━━━ Records for this exercise ━━━
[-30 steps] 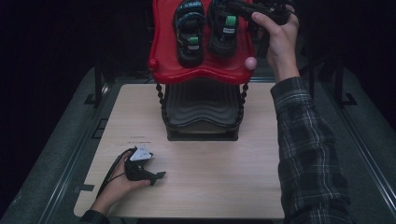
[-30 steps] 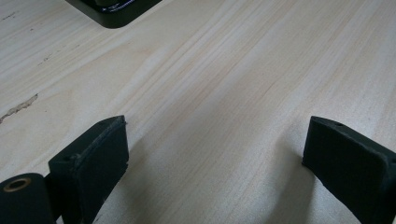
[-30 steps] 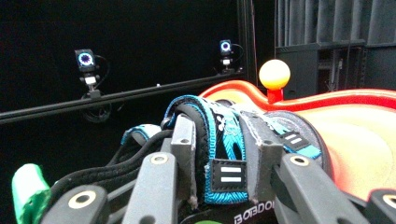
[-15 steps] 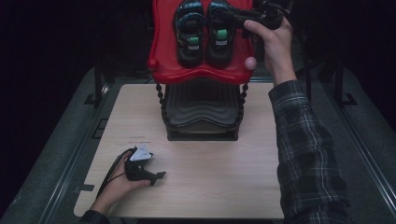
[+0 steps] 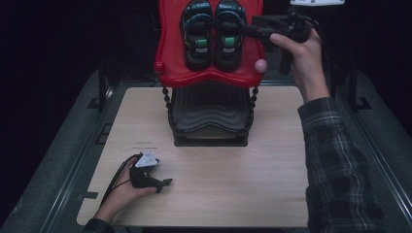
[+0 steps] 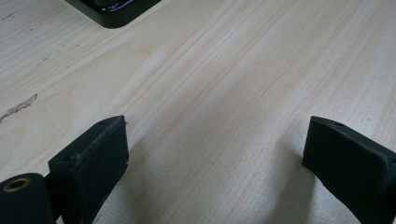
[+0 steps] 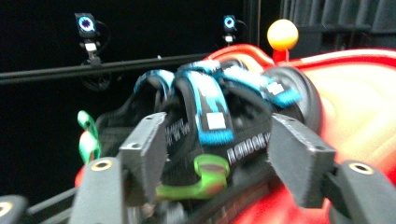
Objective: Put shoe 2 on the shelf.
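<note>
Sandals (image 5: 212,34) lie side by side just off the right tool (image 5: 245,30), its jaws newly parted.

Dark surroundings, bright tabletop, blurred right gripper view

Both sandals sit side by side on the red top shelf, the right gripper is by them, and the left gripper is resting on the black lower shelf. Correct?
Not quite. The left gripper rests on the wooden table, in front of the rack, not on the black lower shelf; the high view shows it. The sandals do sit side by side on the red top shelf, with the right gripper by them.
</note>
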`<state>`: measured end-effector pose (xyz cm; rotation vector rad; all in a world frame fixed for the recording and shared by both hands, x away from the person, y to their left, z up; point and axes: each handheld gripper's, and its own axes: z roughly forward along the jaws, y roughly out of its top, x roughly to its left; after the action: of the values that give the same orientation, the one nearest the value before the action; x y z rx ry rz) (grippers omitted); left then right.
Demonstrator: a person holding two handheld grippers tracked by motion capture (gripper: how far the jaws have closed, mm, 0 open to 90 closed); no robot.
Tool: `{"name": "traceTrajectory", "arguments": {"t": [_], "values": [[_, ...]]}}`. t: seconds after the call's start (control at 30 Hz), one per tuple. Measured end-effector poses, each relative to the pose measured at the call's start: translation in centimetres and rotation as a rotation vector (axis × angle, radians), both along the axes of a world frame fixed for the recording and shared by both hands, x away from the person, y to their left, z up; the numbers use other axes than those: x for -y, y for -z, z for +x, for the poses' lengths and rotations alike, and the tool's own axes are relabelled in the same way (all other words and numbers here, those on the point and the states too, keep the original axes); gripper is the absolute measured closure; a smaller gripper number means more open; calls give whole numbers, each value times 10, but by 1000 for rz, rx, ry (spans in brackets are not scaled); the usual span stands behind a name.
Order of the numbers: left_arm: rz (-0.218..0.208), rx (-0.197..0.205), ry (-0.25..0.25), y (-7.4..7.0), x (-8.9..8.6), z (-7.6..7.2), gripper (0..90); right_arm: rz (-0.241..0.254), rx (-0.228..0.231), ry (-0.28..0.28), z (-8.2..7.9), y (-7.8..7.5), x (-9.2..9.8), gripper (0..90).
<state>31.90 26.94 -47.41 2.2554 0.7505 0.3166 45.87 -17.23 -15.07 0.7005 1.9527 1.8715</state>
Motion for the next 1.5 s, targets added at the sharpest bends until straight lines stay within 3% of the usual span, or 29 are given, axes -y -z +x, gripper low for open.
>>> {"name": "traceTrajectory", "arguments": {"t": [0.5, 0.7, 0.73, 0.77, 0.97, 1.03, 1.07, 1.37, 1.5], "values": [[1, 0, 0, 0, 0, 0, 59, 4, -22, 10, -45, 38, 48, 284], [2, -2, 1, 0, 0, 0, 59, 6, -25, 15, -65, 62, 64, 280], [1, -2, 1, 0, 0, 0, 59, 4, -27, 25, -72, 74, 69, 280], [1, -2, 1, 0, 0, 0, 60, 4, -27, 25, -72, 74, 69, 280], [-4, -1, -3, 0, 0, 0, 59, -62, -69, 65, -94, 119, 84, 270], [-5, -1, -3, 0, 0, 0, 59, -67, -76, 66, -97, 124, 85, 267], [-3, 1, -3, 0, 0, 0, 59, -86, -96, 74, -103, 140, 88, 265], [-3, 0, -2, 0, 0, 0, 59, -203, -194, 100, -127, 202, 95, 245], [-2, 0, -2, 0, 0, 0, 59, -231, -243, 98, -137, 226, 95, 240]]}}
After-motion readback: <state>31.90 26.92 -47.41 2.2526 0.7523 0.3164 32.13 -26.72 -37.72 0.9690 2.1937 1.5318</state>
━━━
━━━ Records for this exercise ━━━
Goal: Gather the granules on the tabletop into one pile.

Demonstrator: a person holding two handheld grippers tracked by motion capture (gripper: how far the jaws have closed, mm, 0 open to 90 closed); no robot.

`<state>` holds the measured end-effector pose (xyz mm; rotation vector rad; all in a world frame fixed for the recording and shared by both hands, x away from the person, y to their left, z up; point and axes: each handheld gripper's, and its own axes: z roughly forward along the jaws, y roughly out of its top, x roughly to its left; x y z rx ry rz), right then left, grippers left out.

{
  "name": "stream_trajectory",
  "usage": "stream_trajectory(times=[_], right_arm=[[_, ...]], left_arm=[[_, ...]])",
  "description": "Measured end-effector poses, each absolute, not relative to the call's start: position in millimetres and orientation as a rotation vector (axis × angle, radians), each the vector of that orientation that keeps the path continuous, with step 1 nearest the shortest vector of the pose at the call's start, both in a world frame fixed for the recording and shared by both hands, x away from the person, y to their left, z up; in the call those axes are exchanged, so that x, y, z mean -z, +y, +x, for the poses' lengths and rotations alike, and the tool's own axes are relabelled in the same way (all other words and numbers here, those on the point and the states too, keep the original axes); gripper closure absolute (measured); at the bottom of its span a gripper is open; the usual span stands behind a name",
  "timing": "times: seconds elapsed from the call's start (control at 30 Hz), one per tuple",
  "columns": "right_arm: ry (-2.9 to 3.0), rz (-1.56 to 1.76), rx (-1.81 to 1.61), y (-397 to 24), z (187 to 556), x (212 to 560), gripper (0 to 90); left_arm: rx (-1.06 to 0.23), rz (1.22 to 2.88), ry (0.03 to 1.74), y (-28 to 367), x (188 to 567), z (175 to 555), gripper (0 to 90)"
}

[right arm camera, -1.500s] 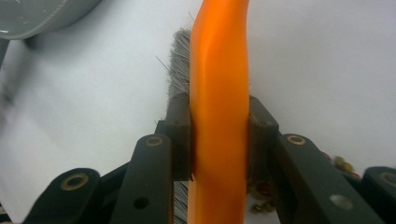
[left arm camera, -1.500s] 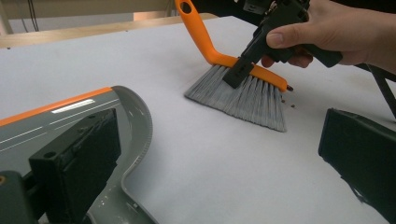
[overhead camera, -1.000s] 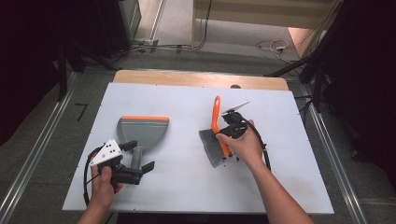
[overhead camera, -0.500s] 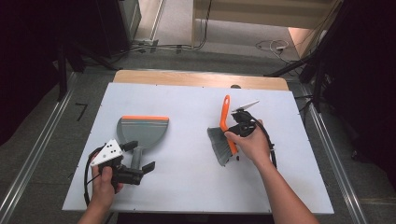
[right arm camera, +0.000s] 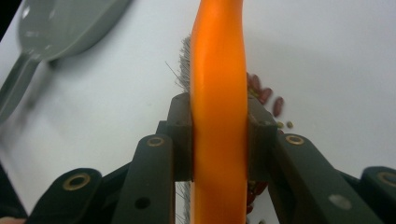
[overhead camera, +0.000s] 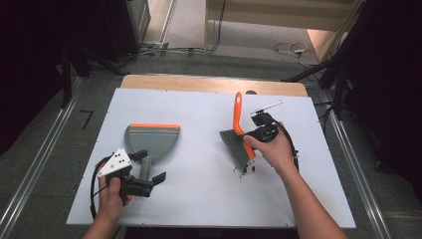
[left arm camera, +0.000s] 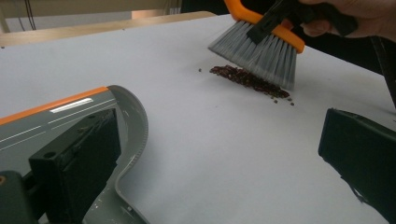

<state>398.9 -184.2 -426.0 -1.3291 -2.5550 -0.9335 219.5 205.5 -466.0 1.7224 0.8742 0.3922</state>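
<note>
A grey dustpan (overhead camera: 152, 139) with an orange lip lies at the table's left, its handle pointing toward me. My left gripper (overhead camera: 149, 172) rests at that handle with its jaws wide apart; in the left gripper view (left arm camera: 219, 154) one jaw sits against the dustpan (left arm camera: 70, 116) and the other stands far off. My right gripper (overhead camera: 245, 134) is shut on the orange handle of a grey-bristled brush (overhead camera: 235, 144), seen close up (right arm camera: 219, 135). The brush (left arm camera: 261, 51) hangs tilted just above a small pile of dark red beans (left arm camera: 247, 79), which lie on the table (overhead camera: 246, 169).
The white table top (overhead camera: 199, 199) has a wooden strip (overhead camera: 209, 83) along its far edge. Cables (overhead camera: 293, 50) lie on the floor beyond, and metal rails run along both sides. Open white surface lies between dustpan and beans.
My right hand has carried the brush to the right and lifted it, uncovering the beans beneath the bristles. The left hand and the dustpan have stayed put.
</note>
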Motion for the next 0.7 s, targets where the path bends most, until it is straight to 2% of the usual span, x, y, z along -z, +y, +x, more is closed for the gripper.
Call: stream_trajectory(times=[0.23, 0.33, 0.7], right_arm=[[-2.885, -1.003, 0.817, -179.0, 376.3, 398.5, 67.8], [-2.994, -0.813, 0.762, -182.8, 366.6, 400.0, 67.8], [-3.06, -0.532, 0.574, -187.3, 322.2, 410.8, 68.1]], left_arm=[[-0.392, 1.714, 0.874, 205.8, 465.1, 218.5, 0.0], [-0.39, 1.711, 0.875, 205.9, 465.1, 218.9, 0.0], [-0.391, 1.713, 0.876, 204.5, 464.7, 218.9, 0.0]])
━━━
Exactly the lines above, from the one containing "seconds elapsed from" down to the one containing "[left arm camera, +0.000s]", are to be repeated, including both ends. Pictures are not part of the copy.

→ **Answer to this task**
  "timing": "times: seconds elapsed from the call's start (control at 30 Hz), one per tuple",
  "columns": "right_arm: ry (-2.9 to 3.0), rz (-1.56 to 1.76), rx (-1.81 to 1.61), y (-397 to 24), z (187 to 556), x (212 to 560), gripper (0 to 90); left_arm: rx (-1.06 to 0.23), rz (1.22 to 2.88), ry (0.03 to 1.74), y (-28 to 367), x (188 to 567), z (175 to 555), gripper (0 to 90)"
}

[right arm camera, -1.500s] 
[left arm camera, -1.500s] 
[overhead camera, -1.000s] 
[overhead camera, -0.500s] 
[right arm camera, +0.000s] 
[overhead camera, +0.000s] 
[left arm camera, +0.000s] 

The exercise is finished and nothing remains.